Kinnear stepped aside in February 2009 due to heart problems, and after Chris Hughton and Colin Calderwood failed to win any of their next five games in caretaker charge, the club made another shock move in turning to the greatest goal scorer, Alan Shearer, despite him having no previous managerial experience.
Shearer, though, could not halt the decline. Newcastle won only one of their final eight games with him in charge, and a 1-0 defeat at Aston Villa saw Newcastle suffer the embarrassment of relegation for the first time since 1989.
Birmingham City, 2010-11
To see Birmingham relegated in itself should not come as much of a shock; the club have yo-yoed between the top two divisions for much of the last 30 years and have suffered demotion to the Championship three times since the Premier League’s inception.
But given the context surrounding it, their 2011 drop felt was particularly eye-opening. Promoted two years prior under Alex McLeish, the Blues ended up ninth in 2009-10, their highest Premier League finish to-date, and after recruiting the likes of Ben Foster, Nikola Zigic and Jean Beausejour the following summer, looked well on their way to becoming a top-tier staple.

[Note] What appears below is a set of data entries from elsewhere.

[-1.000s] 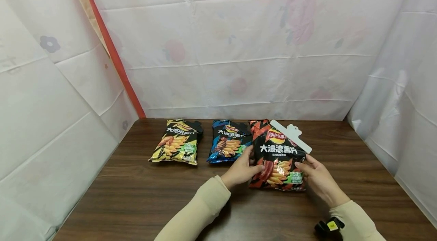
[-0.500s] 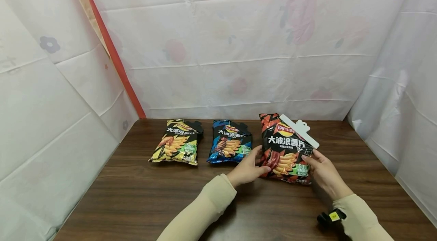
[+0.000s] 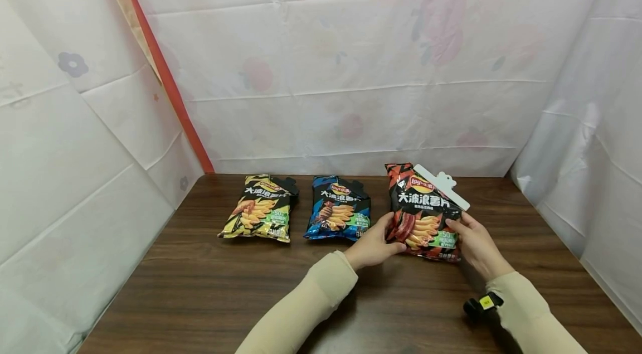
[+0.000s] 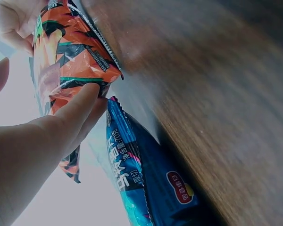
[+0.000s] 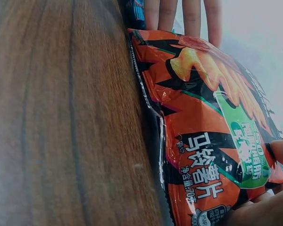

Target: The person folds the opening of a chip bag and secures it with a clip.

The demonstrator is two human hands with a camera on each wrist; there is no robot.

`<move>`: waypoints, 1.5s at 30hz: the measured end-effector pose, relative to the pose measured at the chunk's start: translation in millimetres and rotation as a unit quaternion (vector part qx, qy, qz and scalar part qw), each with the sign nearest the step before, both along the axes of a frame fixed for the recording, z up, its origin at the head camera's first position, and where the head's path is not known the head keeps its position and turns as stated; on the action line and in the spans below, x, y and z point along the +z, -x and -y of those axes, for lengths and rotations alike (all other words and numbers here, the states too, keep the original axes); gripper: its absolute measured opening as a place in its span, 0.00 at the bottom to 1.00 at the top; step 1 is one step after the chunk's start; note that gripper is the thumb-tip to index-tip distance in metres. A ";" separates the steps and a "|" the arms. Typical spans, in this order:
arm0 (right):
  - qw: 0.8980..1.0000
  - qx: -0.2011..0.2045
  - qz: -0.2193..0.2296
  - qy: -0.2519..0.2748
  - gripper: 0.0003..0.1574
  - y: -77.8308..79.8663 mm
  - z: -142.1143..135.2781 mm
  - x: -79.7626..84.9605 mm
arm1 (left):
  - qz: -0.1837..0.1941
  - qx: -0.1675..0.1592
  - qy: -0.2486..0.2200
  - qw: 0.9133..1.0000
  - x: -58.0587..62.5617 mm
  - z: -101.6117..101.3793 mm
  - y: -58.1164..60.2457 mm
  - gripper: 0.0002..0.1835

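Note:
A red and black bag of potato chips [image 3: 426, 206] is between my two hands at the right of the table, with a white clip [image 3: 443, 185] across its upper right corner. My left hand [image 3: 373, 245] holds its lower left side, thumb in front. In the left wrist view the fingers [image 4: 80, 110] lie along the bag's edge, close to a blue bag. My right hand [image 3: 478, 248] pinches the right side, thumb on the front by the green label. The right wrist view shows the bag's bottom seam near the wood, and that hand's thumb [image 5: 282, 151] on the label.
The blue chip bag [image 3: 333, 214] lies just left of the red one, with a black clip [image 3: 357, 188] at its corner. Farther left is a yellow chip bag [image 3: 258, 214], also clipped in black. Pale cloth [image 3: 351, 64] walls off the back and sides of the wooden table [image 3: 200, 298].
Both hands have moved the red bag to the right and toward the back, opening a gap beside the blue bag. The yellow and blue bags have stayed put.

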State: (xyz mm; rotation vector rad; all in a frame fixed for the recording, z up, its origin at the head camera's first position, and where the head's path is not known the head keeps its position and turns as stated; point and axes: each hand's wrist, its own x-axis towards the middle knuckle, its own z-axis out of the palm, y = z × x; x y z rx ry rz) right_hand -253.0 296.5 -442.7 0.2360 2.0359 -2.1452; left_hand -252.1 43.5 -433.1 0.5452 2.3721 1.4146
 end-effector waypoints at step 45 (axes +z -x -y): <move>0.988 -0.029 0.056 -0.140 0.46 43.8 -10.2 -2.5 | -0.026 -0.012 0.070 0.997 -4.9 -17.7 20.2 0.39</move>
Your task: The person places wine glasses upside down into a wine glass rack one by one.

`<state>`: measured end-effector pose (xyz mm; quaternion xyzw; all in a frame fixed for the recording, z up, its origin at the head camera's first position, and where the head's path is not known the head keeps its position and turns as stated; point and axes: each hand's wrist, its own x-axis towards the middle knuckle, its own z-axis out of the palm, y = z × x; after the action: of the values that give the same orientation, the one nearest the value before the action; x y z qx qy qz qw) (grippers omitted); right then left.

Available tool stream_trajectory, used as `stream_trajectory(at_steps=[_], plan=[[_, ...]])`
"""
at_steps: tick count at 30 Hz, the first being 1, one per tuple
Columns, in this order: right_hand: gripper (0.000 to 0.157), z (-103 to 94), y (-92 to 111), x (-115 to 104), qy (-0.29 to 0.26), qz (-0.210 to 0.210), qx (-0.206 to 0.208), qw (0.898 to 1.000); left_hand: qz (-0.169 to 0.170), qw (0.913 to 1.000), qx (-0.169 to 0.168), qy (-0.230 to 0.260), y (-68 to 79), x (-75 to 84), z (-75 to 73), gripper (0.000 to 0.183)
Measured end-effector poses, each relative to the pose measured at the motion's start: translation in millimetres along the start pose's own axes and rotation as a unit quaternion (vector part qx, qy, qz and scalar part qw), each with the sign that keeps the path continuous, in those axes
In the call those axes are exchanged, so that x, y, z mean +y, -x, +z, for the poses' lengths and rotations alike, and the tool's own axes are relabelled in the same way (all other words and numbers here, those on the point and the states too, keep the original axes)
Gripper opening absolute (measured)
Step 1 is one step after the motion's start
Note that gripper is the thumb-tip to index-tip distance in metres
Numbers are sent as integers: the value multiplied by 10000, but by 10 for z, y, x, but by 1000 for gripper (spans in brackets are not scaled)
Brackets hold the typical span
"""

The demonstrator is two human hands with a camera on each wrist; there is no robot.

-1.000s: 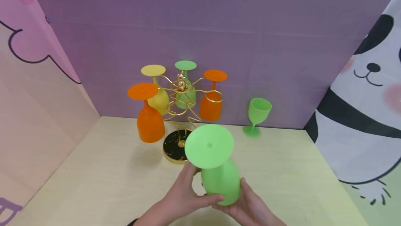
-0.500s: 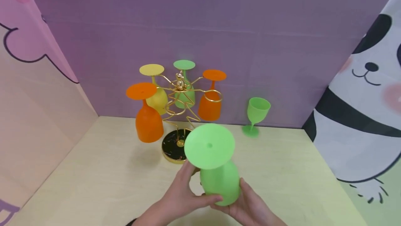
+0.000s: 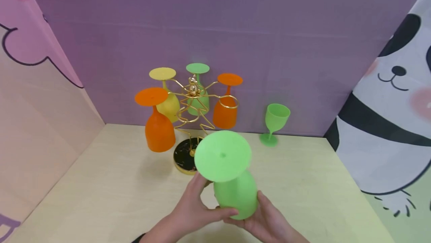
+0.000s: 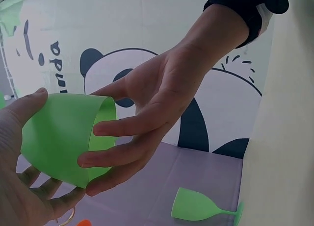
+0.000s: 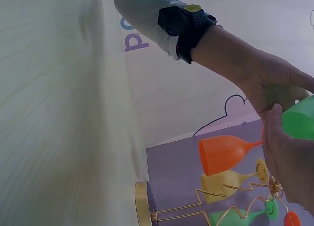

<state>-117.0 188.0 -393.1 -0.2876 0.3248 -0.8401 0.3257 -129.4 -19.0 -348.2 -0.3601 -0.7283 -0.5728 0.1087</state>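
A light green goblet (image 3: 235, 196) is held upside down in front of me, its round foot tipped up toward the head camera. My left hand (image 3: 190, 207) grips the bowl from the left, thumb across the front near the rim. On the other side my right hand (image 3: 269, 217) holds the bowl low down; in the left wrist view its fingers (image 4: 132, 125) reach across the rim. Just beyond stands a gold wire goblet rack (image 3: 193, 95) on a round black base (image 3: 184, 157), partly hidden by the held goblet.
Upside down on the rack hang an orange goblet (image 3: 160, 134), a yellow goblet (image 3: 169, 108), a green goblet (image 3: 203, 104) and a second orange goblet (image 3: 225, 119). A bare wire ring (image 3: 229, 107) faces front right. Another green goblet (image 3: 277, 117) stands upright by the purple back wall (image 3: 303, 67).
The head view has shifted slightly, so the rack sits a little further left. Both hands keep their hold on the green goblet, whose foot looks slightly larger and higher.
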Motion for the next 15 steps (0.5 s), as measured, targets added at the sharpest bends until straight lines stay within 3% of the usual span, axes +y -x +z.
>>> stream_trajectory(at_steps=[9,15], plan=[[47,-11,-29,-34,260,65,28,9996,-55,9997,158,-169,-3,60,-57,85],[49,-55,-25,-63,129,-69,226,9996,15,9969,535,-573,-1,55,-214,84]])
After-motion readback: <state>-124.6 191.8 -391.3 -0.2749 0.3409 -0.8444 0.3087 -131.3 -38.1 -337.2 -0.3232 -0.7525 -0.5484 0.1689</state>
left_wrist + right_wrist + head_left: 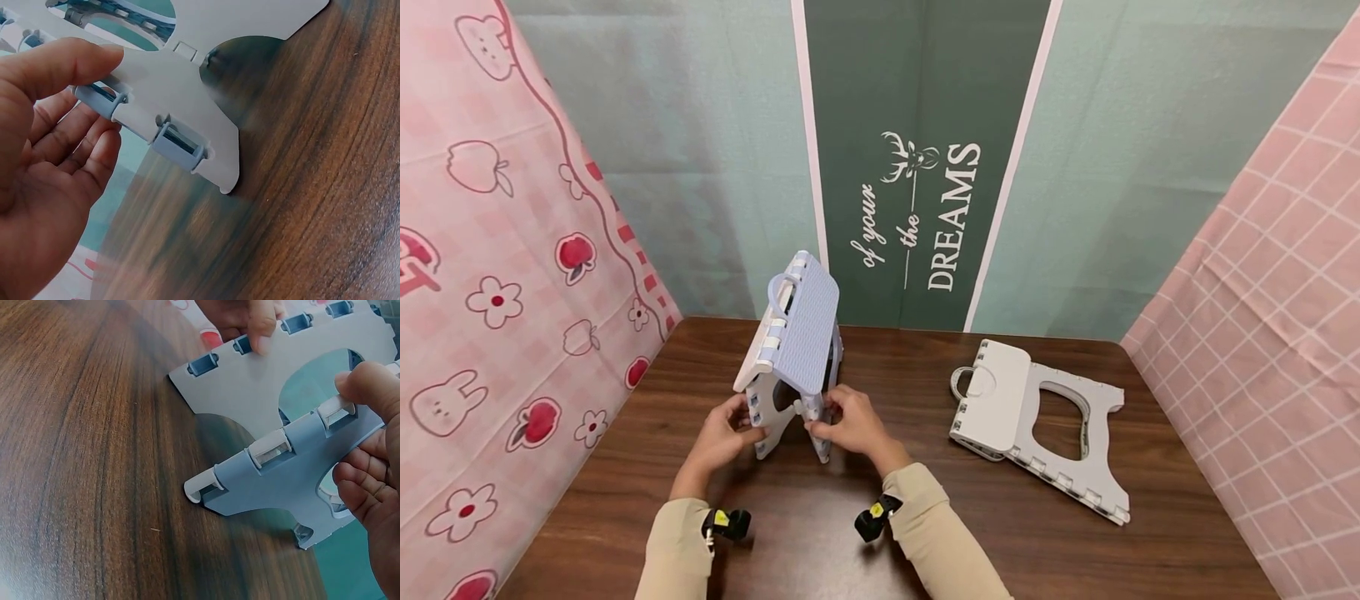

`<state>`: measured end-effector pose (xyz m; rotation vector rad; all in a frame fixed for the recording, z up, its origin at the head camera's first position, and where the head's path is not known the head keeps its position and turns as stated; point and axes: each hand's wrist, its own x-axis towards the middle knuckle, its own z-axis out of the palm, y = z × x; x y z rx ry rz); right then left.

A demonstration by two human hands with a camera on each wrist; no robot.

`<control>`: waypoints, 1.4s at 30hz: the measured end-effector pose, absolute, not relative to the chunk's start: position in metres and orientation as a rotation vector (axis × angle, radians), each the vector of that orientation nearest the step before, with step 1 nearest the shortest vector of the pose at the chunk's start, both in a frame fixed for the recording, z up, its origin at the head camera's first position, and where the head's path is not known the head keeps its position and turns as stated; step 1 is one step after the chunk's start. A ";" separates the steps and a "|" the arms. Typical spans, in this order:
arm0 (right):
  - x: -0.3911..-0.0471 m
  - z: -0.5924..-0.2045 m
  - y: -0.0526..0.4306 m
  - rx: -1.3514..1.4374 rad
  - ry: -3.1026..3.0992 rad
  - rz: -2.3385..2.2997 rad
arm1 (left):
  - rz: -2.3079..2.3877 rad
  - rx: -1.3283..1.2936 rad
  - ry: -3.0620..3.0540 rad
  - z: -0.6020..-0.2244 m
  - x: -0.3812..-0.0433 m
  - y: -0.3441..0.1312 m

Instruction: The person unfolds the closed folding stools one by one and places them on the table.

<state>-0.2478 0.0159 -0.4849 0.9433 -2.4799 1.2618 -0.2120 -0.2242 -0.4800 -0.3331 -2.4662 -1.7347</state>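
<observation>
A pale-blue and white plastic folding stool (808,321) stands half-folded on the dark brown wood-grain surface (797,542), its two seat panels sloping down from a ridge. The person's left hand (721,433) pinches the edge of the white leg panel; the right hand (856,423) grips the blue leg panel's edge. Well apart, rightward, a white plastic folding stool (1003,387) lies flat.

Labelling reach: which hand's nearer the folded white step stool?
Right. Both are left of the folded white step stool: the right hand grips the nearer side of the blue-and-white stool, the left hand its farther side.
</observation>
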 end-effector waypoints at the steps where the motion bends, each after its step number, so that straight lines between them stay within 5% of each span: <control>1: -0.248 -0.485 0.017 0.941 -2.480 1.265 | -1.748 -0.325 -2.466 -0.483 -0.214 -0.226; 42: -0.249 -0.484 0.032 0.957 -2.509 1.286 | -1.808 -0.347 -2.509 -0.480 -0.213 -0.243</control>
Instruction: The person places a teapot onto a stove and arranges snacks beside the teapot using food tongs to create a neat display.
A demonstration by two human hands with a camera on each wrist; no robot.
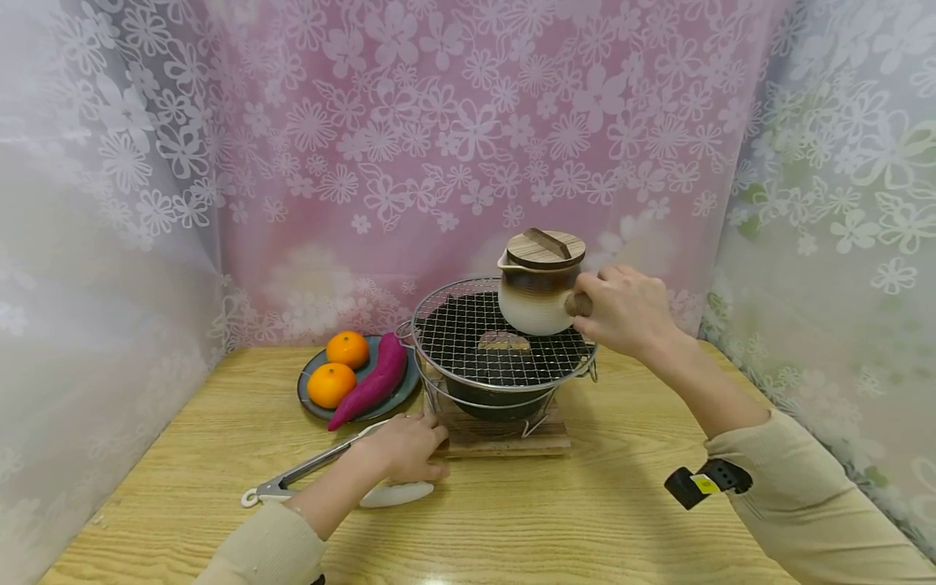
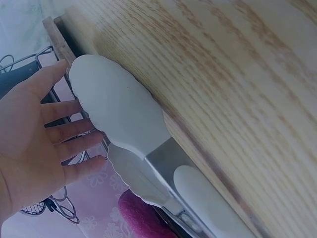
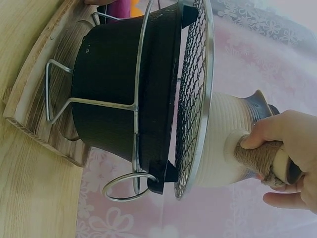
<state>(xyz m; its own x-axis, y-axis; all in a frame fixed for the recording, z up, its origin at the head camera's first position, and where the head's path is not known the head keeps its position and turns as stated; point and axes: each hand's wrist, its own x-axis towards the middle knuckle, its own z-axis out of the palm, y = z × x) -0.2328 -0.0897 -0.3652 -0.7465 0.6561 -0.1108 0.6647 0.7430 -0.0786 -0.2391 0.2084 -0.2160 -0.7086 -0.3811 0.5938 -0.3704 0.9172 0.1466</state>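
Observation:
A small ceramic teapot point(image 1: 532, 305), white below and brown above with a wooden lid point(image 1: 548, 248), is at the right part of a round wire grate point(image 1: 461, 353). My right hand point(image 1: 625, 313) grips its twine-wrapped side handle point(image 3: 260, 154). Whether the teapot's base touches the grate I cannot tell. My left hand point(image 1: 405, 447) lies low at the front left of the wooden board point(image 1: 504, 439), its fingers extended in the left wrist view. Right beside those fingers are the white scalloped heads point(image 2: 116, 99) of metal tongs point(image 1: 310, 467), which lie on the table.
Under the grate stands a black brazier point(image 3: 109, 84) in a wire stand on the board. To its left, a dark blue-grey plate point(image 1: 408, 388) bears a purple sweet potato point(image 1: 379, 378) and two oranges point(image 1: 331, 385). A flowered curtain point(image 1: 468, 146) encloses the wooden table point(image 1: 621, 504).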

They then won the League Cup in February 2011, as Obafemi Martins’ late winner against Arsenal at Wembley delivered their first major trophy for nearly 50 years. But then the malaise really began to set in.
Birmingham had 12 league games left after that triumphant day out at Wembley, but won just two of them as a sense of complacency proved irreversible. With six games left, they were still 14th, but in picking up just a solitary point from these matches, slipped into the bottom three on the final day.
McLeish then angered Blues fans by leaving for bitter rivals Aston Villa three weeks after presiding over his second relegation with the club, and Birmingham have spent much of the last decade embroiled in financial crises and staving off the threat of the drop to League One.
Newcastle United, 2015-16
Because clearly one disastrous fall from grace just wasn’t enough for Newcastle, they outdid themselves with another, even more humiliation relegation in 2016.
First, some context. Under Chris Hughton, Newcastle return to the top-flight at the first attempt in 2010. Hughton is sacked soon into their first season back and replaced by Alan Pardew, widely disliked by Newcastle fans but who finishes fifth in 2011-12 and is rewarded with a mammoth eight-year contract.
Despite a stunning run of form at the end of 2014, which sees Newcastle win five successive league games and rise from 18th to fifth, Pardew ups sticks for Crystal Palace. Nobody replaces him, so John Carver takes caretaker charge.
Cue the madness. Despite professing himself as the best coach in the Premier League, Carver was responsible for an abysmal run of three wins from the last 19 games of the season, as Newcastle slid back down the table and only secured survival on the final day. He departed after the conclusion of the campaign.
In his place came Steve McClaren, who had just overseen a startling drop from first to eighth in the Championship at Derby County but who Mike Ashley was willing to put his hand in his pocket for. And indeed he did, spending a total £80 million on signings including Georginio Wijnaldum, Aleksandar Mitrovic and Florian Thauvin in the summer, and later Jonjo Shelvey and Andros Townsend in January.
But from the moment Thauvin and fellow summer recruit Chancel Mbemba irked fans by arriving at matches in tuxedos, Newcastle slipped from one nadir to the next. McClaren proved out of his depth, and was put of his misery in March 2016 after a 3-1 home defeat to Bournemouth left them 19th.
A surprise appointment in Rafa Benitez followed, but the Champions League winner was simply given too much to do. A late-season rally gave them hope, but a failure to beat hapless Aston Villa, the second-worst team in Premier League history, in their penultimate game did for Newcastle. They were relegated later that week after Sunderland, of all teams, beat Everton to clinch survival.